Saturn evaluator Hallie Preskill, a professor at nearby St. Thomas University, elaborates: “You can't test how students solve a problem with other people or by themselves, how they access resources, how they develop ideas, and so on.”
Two students in Mark French's math class at Saturn illustrate the point King and Preskill are making. One, a learning-disabled student, didn't score well on standardized tests when she started with French two years ago and still doesn't. “But now,” he says, “this person thinks for herself. She works in groups, she takes initiative, she is motivated, she is prepared. She is not shy and meek and afraid anymore.” What's more, she can demonstrate academic achievement. “She can stand up in front of the class and give a speech,” he says. “She can explain and demonstrate a computer project on geography.”
The other student tests poorly but is an incredibly bright, meticulous worker. He doesn't get very far on the tests, the teacher says, because he is so careful and has difficulty with fine motor skills; he always has to go back and clean up his answer sheet. “But,” French says, “he constantly challenges me as a teacher by what he can do in class, the questions he asks, and his thought processes.”

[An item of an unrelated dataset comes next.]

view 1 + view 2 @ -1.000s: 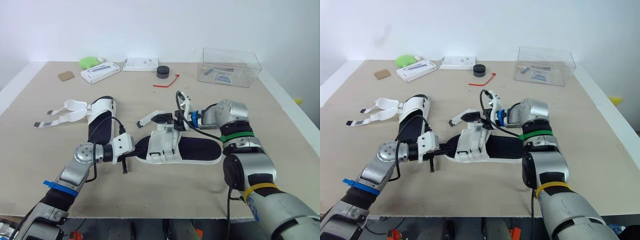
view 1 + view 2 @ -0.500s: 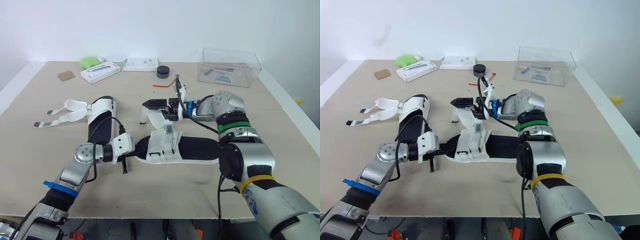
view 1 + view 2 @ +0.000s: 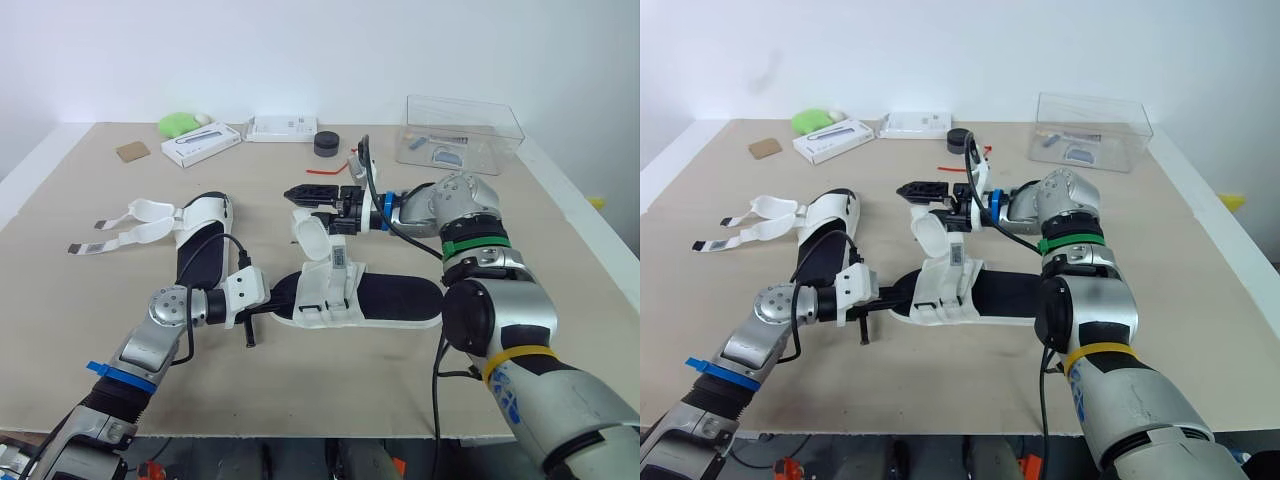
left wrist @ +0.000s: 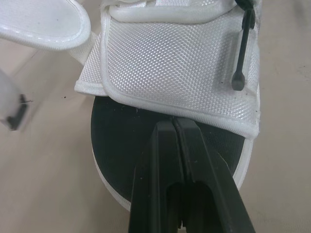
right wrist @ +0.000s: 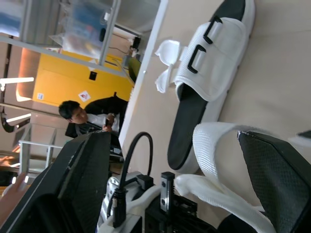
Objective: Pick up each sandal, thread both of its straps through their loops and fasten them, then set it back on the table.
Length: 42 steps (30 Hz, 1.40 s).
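**Two sandals on the table, the centre one between both grippers**

Two white sandals with black footbeds lie on the table (image 3: 70,340). The centre sandal (image 3: 385,298) rests flat on its sole, lengthwise across the table in front of the robot. The left sandal (image 3: 203,238) lies well apart from it toward the robot's left. Its two loose straps (image 3: 132,236) are spread flat on the table, side by side, and its two black loops (image 5: 197,57) are empty.

The left gripper (image 4: 173,121) has its two fingers pressed together with nothing between them. Their tips rest on the centre sandal's black footbed, at the edge of its white woven upper (image 4: 175,58).

The right gripper (image 3: 318,194) hovers above the upper of the centre sandal, its two fingers spread wide. One curled strap (image 3: 311,232) of the centre sandal stands up beneath it. In the right wrist view this strap lies between the fingers, clamped by neither.

Along the far edge of the table are two white boxes (image 3: 200,143), one green object (image 3: 179,124), one brown square (image 3: 131,152), one black round object (image 3: 326,143), one red tie (image 3: 318,171) and one clear container (image 3: 463,133). One person (image 5: 90,116) is seen beyond the table.
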Each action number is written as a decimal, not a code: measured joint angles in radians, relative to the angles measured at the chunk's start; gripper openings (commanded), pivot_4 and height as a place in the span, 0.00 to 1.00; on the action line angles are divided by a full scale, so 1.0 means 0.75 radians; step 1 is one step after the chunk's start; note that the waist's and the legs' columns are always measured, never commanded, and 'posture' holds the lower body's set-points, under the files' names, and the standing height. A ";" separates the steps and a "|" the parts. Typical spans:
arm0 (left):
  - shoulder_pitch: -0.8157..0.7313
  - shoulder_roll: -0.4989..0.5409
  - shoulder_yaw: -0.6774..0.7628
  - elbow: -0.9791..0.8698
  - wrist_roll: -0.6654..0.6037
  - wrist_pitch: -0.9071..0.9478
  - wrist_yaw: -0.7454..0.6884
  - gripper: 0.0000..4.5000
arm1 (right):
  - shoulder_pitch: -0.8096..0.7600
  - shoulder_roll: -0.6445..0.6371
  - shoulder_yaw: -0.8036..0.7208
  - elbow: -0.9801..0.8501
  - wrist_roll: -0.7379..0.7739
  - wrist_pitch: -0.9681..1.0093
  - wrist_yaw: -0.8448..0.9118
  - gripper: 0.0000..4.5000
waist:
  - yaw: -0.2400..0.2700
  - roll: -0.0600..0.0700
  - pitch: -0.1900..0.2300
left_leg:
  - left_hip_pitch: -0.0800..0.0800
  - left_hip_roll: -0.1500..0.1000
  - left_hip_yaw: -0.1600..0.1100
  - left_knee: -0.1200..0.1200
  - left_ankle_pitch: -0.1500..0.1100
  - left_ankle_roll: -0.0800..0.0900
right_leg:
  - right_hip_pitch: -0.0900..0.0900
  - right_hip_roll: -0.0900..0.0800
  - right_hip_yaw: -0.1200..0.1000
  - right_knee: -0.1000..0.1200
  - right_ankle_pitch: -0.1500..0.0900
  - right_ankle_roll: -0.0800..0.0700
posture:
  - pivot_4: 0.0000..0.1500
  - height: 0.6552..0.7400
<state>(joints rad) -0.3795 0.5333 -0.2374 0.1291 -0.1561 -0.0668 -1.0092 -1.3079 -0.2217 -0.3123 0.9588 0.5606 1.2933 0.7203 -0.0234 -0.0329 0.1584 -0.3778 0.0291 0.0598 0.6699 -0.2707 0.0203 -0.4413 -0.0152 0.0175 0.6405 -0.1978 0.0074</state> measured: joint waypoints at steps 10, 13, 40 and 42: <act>0.000 0.000 0.000 0.000 0.000 0.000 0.000 0.00 | -0.013 0.001 0.013 0.018 -0.017 -0.104 0.012 0.99 | 0.000 0.000 0.000 | 0.000 0.000 0.000 0.000 0.000 0.000 | 0.000 0.000 0.000 0.000 0.000 0.000 | 1.00 1.00; 0.001 0.000 0.000 -0.002 0.000 0.000 0.001 0.00 | -0.013 -0.002 0.099 0.020 -0.066 -0.163 0.069 0.99 | 0.000 0.000 0.000 | 0.000 0.000 0.000 0.000 0.000 0.000 | 0.000 0.001 0.000 0.000 0.000 0.000 | 1.00 1.00; 0.012 0.000 0.000 -0.020 0.000 0.001 0.011 0.00 | -0.109 -0.002 0.079 0.141 -0.075 -0.137 0.105 0.99 | 0.000 0.000 0.000 | -0.005 0.000 -0.006 0.000 0.000 0.000 | -0.001 -0.002 -0.004 -0.001 -0.001 -0.001 | 1.00 1.00; 0.016 0.000 0.001 -0.027 0.000 0.003 0.017 0.00 | -0.115 -0.002 0.047 0.153 -0.072 -0.144 0.095 0.99 | 0.000 0.000 0.000 | -0.005 0.000 -0.007 0.000 0.000 0.000 | -0.001 -0.002 -0.005 -0.002 -0.001 -0.001 | 1.00 1.00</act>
<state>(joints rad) -0.3673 0.5335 -0.2370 0.1088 -0.1561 -0.0641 -0.9966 -1.3942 -0.2229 -0.2771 1.0735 0.5066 1.1849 0.7914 -0.0234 -0.0327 0.1585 -0.3819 0.0289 0.0548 0.6697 -0.2707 0.0203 -0.4424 -0.0166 0.0139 0.6391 -0.1982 0.0065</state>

Although Hoover acknowledges that tests can't reflect everything that goes on in a school, he insists that tests like ITBS are a valid measure of a child's achievement. “People who say that you can only measure facts and low-level thinking on tests like these are just plain wrong,” he insists. To bolster his argument, Hoover notes that the ITBS reflects the National Council of Teachers of Mathematics' new standards, which encourage the use of calculators, computers, and other tools to help illuminate the intricacies of mathematics rather than simply focusing on the mechanics of computation.
But when George Madaus, director of the Center for the Study of Testing, Evaluation, and Educational Policy at Boston College, looked at the leading norm-referenced tests—including the ITBS—in light of the national council's new math standards, he found that a vast majority of the test items tap lower-level knowledge. “The leading tests are peas in a pod when it comes to the standards,” he says. “They don't reflect them.”

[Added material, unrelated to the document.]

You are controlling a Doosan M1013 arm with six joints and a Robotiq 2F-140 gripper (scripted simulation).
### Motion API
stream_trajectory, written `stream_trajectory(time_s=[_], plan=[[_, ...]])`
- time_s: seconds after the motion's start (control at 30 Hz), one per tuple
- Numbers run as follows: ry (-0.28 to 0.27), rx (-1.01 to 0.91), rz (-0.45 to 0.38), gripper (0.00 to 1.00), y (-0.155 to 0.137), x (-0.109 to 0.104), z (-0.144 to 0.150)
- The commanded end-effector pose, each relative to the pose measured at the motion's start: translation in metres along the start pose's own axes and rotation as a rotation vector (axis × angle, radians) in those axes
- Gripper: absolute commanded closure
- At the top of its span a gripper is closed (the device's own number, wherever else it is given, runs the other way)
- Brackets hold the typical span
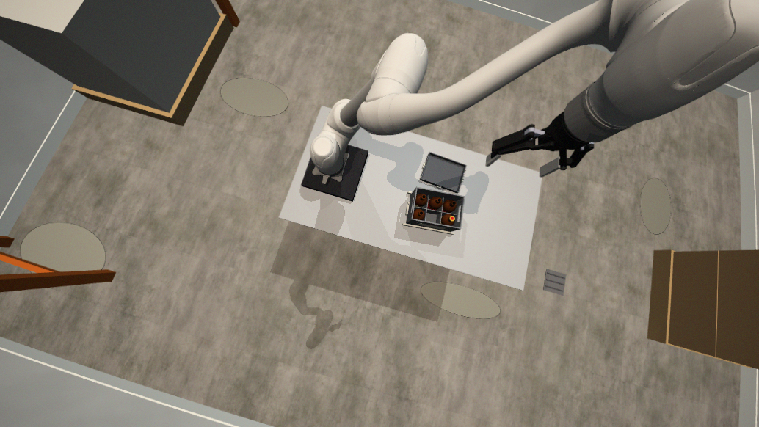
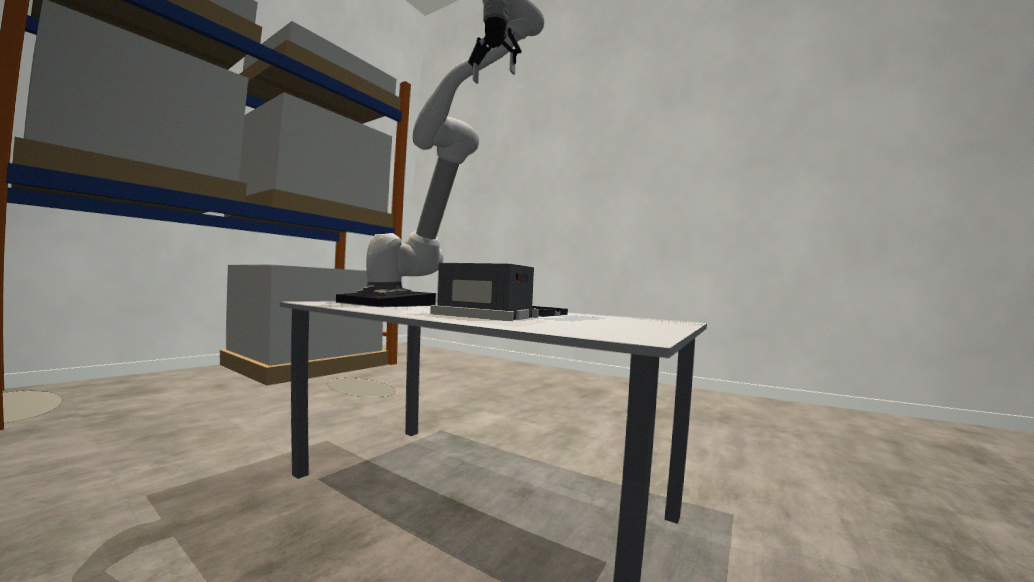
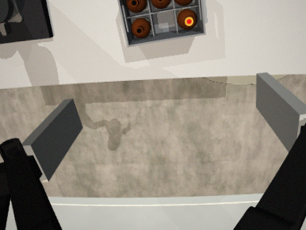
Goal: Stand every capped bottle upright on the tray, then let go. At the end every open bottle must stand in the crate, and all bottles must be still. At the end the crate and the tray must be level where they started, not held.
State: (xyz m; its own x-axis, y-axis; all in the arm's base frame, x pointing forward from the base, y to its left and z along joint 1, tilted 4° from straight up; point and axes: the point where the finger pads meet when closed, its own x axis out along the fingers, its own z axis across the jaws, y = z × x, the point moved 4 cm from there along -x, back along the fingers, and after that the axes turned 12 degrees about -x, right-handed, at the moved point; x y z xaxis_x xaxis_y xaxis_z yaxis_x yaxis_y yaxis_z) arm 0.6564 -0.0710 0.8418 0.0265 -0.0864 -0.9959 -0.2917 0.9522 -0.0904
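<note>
Wrist view shows the gripper [image 3: 163, 120] wide open and empty, high up, with the crate [image 3: 162, 10] at 12 o'clock so it can reach the capped bottle [image 3: 187, 21].

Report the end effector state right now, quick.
End effector: open wide, holding nothing, high above the table and well clear of the crate.

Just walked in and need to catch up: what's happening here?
A white robot arm holds its open black gripper high above the white table, gripping nothing. On the table, a dark grey divided crate holds five brown bottles; one has an orange cap, the rest look open. The flat dark tray beside the crate has no bottle on it yet.
</note>
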Motion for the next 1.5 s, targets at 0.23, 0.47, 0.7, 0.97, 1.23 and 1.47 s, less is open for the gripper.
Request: stream_trajectory(time_s=[0.23,0.47,0.7,0.97,1.23,1.47], plan=[[0.016,-0.002,0.014,0.0,-0.022,0.023,-0.007],[0.02,-0.003,0.017,0.0,-0.028,0.038,-0.009],[0.019,-0.003,0.017,0.0,-0.034,0.06,-0.011],[0.02,-0.003,0.018,0.0,-0.038,0.079,-0.013],[0.02,-0.002,0.018,0.0,-0.038,0.106,-0.014],[0.019,-0.002,0.017,0.0,-0.038,0.126,-0.015]])
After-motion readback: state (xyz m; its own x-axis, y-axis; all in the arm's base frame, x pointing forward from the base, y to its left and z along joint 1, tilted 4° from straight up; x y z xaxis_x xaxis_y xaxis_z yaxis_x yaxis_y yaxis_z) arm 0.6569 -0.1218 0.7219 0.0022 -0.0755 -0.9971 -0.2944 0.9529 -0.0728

And a survey of 1,000 math teachers conducted by NCTM shows that teachers sense the dichotomy between the new math standards and the tests. Roughly half of the teachers said they emphasize rote drill and practice over problem solving and reasoning because the testing program in their state or district “dictates what they teach.”

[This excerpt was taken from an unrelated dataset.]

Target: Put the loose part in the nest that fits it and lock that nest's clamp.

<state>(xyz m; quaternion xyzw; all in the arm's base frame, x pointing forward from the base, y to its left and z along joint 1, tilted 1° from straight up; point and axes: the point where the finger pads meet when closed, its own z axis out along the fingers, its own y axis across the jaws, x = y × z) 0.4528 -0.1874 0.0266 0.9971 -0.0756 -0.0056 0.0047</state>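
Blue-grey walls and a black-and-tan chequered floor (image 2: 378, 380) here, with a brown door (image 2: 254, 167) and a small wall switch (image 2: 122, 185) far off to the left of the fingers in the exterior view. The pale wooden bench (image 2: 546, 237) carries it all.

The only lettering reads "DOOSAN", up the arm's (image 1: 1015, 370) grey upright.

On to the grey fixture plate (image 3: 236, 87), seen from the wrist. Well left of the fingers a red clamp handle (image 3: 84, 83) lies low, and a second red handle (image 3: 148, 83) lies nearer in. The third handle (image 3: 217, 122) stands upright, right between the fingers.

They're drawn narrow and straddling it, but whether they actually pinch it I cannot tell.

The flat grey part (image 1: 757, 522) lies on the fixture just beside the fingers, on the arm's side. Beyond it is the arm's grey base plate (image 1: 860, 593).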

Teachers in the Westwood School in Dalton, Ga., say that trying to innovate within the test-driven system has worn them out. Five years ago, while restructuring the school's curriculum, the teachers discovered “Mathematics Their Way,” a program that teaches math concepts through the use of manipulatives.
At the time, Georgia had the most intensive standardized testing program in the country—starting in kindergarten. “The whole system of testing was mind-boggling,” says 1st grade teacher Jimmy Nations, in a sweet southern accent that doesn't mask his anger. “The pressure on people was enormous.”
Nations says that he and his colleagues were operating in a schizophrenic world. “We were trying to do things that we believed as professionals were appropriate for our students,” he says. “At the same time, we were being held to the very rigid state test, knowing our school's scores were going to be published and compared with other schools' scores.”
Math Their Way teaches students math symbols only after they understand the concepts. Teachers at Westwood knew this approach made sense, but they didn't always use it because of the testing requirement. Nations vividly remembers one class where he drilled students on place value before they understood the concept because he knew they would need the lesson to answer questions on the test. “The little kids sat there with their eyes absolutely glazed over,” he recounts. “I felt like a puppet.”
The pressures Nations describes are common among teachers. A study cited in the OTA report sought to describe the effects of high-stakes testing on teaching and learning across the country. Seventy-nine percent of teachers surveyed said they felt “great” or “substantial” pressure by district administration and the media to improve test scores. Half of these teachers reported spending four or more weeks each year giving students worksheets and practice exercises to prepare them for tests.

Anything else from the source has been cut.